BRIEF.
Transcribe the data that follows precisely, omitting nothing.
+-------+
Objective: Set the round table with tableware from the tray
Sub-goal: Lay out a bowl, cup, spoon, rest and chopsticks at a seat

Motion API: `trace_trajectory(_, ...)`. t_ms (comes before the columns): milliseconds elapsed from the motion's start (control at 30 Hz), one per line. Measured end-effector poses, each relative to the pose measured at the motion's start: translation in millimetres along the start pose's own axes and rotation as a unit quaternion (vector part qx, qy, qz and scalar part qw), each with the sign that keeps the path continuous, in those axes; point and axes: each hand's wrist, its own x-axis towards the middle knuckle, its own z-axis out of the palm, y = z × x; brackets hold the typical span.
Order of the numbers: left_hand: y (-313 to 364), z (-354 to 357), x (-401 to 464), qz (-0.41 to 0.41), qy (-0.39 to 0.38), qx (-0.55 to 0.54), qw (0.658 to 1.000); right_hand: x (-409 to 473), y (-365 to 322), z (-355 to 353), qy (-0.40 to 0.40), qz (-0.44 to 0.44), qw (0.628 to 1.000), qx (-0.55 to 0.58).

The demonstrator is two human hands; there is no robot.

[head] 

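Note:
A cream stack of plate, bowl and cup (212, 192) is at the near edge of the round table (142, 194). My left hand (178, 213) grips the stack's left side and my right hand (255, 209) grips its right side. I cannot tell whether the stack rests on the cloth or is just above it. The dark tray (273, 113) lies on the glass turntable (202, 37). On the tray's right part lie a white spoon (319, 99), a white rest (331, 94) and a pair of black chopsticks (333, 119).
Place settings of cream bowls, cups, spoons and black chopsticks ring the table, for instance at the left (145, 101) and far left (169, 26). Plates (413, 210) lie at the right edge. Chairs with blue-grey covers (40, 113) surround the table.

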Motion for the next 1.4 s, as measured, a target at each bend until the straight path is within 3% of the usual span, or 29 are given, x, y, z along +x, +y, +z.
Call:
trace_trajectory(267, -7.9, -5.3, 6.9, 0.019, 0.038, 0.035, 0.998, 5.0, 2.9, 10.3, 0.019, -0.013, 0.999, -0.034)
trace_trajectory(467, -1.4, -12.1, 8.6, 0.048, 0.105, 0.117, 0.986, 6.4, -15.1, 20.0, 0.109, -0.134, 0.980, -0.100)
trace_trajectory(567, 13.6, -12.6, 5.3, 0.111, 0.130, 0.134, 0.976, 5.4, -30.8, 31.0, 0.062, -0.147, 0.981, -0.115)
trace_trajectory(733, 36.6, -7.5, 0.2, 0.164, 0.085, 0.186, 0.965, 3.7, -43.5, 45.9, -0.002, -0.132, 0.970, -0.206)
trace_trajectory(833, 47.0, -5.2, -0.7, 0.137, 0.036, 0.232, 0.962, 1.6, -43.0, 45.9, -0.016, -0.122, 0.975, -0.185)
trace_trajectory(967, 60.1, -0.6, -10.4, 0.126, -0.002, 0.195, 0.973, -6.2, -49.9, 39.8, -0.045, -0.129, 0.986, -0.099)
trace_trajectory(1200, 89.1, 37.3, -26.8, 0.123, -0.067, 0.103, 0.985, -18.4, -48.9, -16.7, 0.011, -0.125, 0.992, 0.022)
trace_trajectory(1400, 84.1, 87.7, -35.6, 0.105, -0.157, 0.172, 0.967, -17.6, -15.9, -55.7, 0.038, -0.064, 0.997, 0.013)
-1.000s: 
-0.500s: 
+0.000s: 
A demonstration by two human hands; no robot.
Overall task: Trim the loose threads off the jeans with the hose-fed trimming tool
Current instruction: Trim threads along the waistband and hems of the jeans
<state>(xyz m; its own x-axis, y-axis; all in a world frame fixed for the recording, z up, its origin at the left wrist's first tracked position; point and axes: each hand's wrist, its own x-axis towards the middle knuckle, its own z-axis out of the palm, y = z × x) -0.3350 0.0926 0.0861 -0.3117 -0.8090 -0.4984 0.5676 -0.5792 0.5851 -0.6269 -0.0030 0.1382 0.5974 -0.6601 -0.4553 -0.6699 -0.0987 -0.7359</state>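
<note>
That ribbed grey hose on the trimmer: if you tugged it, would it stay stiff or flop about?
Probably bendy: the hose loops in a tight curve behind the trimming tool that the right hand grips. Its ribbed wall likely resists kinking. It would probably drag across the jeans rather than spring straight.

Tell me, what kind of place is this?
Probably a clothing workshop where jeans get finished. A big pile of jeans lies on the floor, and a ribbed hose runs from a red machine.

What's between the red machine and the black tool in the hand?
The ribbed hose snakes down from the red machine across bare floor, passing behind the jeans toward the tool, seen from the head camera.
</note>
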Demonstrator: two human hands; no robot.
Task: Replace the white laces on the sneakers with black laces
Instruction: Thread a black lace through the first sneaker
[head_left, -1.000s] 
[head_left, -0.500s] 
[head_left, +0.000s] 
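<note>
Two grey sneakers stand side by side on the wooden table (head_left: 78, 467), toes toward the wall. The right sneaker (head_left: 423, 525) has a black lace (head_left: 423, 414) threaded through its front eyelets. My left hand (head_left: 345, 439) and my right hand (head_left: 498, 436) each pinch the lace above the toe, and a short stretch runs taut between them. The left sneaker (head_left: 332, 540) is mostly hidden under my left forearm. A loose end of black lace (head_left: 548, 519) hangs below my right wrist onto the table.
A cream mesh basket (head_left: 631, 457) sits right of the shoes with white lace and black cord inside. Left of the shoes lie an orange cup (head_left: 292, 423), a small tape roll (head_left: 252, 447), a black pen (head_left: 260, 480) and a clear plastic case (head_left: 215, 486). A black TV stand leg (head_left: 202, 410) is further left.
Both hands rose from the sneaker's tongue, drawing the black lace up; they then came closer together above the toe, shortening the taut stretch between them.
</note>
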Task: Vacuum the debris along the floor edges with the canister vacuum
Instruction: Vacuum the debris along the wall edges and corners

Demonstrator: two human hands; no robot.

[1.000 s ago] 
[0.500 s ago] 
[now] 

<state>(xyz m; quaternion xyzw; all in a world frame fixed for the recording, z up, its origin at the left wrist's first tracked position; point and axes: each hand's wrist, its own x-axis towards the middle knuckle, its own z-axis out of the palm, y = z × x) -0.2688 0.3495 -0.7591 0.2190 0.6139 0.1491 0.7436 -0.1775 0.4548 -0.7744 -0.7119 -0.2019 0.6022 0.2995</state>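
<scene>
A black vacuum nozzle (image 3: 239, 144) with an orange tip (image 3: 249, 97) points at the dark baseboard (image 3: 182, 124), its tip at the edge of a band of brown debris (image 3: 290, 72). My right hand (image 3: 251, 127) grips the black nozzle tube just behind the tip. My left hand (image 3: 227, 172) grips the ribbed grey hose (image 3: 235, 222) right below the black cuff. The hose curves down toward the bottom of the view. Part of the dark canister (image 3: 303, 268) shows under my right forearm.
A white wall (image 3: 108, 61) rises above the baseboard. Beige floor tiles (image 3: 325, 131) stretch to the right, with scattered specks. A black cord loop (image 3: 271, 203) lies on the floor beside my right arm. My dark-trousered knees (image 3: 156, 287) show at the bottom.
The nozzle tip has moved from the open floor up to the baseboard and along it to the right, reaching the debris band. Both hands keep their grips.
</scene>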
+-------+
RESPONSE FOR THIS EXERCISE.
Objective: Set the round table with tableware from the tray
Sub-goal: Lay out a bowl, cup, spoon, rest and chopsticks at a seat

Motion API: `trace_trajectory(_, ...)`. t_ms (comes before the columns): milliseconds elapsed from the motion's start (control at 30 Hz), one per line. Measured end-effector poses, each relative to the pose measured at the motion's start: translation in millimetres along the start pose's own axes and rotation as a unit quaternion (vector part qx, qy, qz and scalar part qw), each with the sign that keeps the path continuous, in those axes; point and axes: each hand's wrist, its own x-axis towards the middle knuckle, its own z-axis out of the palm, y = z × x; brackets hold the typical span.
Order of the numbers: left_hand: y (-313 to 364), z (-354 to 357), x (-401 to 464), qz (-0.41 to 0.41), qy (-0.39 to 0.38), qx (-0.55 to 0.54), qw (0.658 to 1.000); right_hand: x (-409 to 473), y (-365 to 322), z (-355 to 353), qy (-0.40 to 0.40), qz (-0.44 to 0.44), qw (0.628 to 1.000), qx (-0.55 to 0.58).

The demonstrator is two human hands; there is no robot.

[head] 

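Note:
A cream stack of plate, bowl and cup (212, 192) is at the near edge of the round table (142, 194). My left hand (178, 213) grips the stack's left side and my right hand (255, 209) grips its right side. I cannot tell whether the stack rests on the cloth or is just above it. The dark tray (273, 113) lies on the glass turntable (202, 37). On the tray's right part lie a white spoon (319, 99), a white rest (331, 94) and a pair of black chopsticks (333, 119).
Place settings of cream bowls, cups, spoons and black chopsticks ring the table, for instance at the left (145, 101) and far left (169, 26). Plates (413, 210) lie at the right edge. Chairs with blue-grey covers (40, 113) surround the table.
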
Motion for the next 1.4 s, as measured, a target at each bend until the straight path is within 3% of the usual span, or 29 are given, x, y, z along +x, +y, +z.
Call:
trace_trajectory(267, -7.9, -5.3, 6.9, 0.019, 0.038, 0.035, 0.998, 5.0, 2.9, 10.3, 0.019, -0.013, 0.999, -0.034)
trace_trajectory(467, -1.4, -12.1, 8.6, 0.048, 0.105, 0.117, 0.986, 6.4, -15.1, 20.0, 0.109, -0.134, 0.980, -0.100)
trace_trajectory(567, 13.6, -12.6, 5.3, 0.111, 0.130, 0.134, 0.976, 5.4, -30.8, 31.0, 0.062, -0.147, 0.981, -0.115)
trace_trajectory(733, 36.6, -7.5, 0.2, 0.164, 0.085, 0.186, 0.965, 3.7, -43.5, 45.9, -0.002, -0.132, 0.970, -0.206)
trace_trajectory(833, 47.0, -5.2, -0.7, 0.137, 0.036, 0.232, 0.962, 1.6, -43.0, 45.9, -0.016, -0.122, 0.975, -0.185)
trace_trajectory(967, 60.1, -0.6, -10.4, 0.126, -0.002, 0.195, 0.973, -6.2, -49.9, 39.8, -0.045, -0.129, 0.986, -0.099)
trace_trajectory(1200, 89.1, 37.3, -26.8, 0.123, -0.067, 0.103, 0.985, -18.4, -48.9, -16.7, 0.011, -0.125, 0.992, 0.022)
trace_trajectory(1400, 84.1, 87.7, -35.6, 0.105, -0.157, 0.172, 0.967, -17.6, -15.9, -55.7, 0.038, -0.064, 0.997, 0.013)
-1.000s: 
-0.500s: 
+0.000s: 
A demonstration by two human hands; no robot.
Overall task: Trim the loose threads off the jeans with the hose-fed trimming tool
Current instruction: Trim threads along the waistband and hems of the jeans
<state>(xyz m; its own x-axis, y-axis; all in a world frame fixed for the recording, z up, its origin at the left wrist's first tracked position; point and axes: each hand's wrist, its own x-axis towards the middle knuckle, its own z-axis out of the palm, y = z × x) -0.3350 0.0926 0.0861 -0.3117 -0.8090 -0.4984 0.5676 -0.5792 0.5851 -0.6269 -0.0030 0.1382 0.5974 -0.6601 -0.4553 -0.6699 -0.0987 -0.7359</state>
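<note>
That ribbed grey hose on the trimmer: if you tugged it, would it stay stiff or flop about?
Probably bendy: the hose loops in a tight curve behind the trimming tool that the right hand grips. Its ribbed wall likely resists kinking. It would probably drag across the jeans rather than spring straight.

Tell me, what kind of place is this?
Probably a clothing workshop where jeans get finished. A big pile of jeans lies on the floor, and a ribbed hose runs from a red machine.

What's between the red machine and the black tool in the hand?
The ribbed hose snakes down from the red machine across bare floor, passing behind the jeans toward the tool, seen from the head camera.
</note>
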Demonstrator: two human hands; no robot.
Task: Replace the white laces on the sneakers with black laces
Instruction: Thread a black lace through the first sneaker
[head_left, -1.000s] 
[head_left, -0.500s] 
[head_left, +0.000s] 
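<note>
Two grey sneakers stand side by side on the wooden table (head_left: 78, 467), toes toward the wall. The right sneaker (head_left: 423, 525) has a black lace (head_left: 423, 414) threaded through its front eyelets. My left hand (head_left: 345, 439) and my right hand (head_left: 498, 436) each pinch the lace above the toe, and a short stretch runs taut between them. The left sneaker (head_left: 332, 540) is mostly hidden under my left forearm. A loose end of black lace (head_left: 548, 519) hangs below my right wrist onto the table.
A cream mesh basket (head_left: 631, 457) sits right of the shoes with white lace and black cord inside. Left of the shoes lie an orange cup (head_left: 292, 423), a small tape roll (head_left: 252, 447), a black pen (head_left: 260, 480) and a clear plastic case (head_left: 215, 486). A black TV stand leg (head_left: 202, 410) is further left.
Both hands rose from the sneaker's tongue, drawing the black lace up; they then came closer together above the toe, shortening the taut stretch between them.
</note>
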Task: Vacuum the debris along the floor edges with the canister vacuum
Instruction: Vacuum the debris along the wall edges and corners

Demonstrator: two human hands; no robot.

[1.000 s ago] 
[0.500 s ago] 
[now] 

<state>(xyz m; quaternion xyzw; all in a world frame fixed for the recording, z up, its origin at the left wrist's first tracked position; point and axes: each hand's wrist, its own x-axis towards the middle knuckle, its own z-axis out of the palm, y = z × x) -0.2688 0.3495 -0.7591 0.2190 0.6139 0.1491 0.7436 -0.1775 0.4548 -0.7744 -0.7119 -0.2019 0.6022 0.2995</state>
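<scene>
A black vacuum nozzle (image 3: 239, 144) with an orange tip (image 3: 249, 97) points at the dark baseboard (image 3: 182, 124), its tip at the edge of a band of brown debris (image 3: 290, 72). My right hand (image 3: 251, 127) grips the black nozzle tube just behind the tip. My left hand (image 3: 227, 172) grips the ribbed grey hose (image 3: 235, 222) right below the black cuff. The hose curves down toward the bottom of the view. Part of the dark canister (image 3: 303, 268) shows under my right forearm.
A white wall (image 3: 108, 61) rises above the baseboard. Beige floor tiles (image 3: 325, 131) stretch to the right, with scattered specks. A black cord loop (image 3: 271, 203) lies on the floor beside my right arm. My dark-trousered knees (image 3: 156, 287) show at the bottom.
The nozzle tip has moved from the open floor up to the baseboard and along it to the right, reaching the debris band. Both hands keep their grips.
</scene>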

Nothing further is required of the output.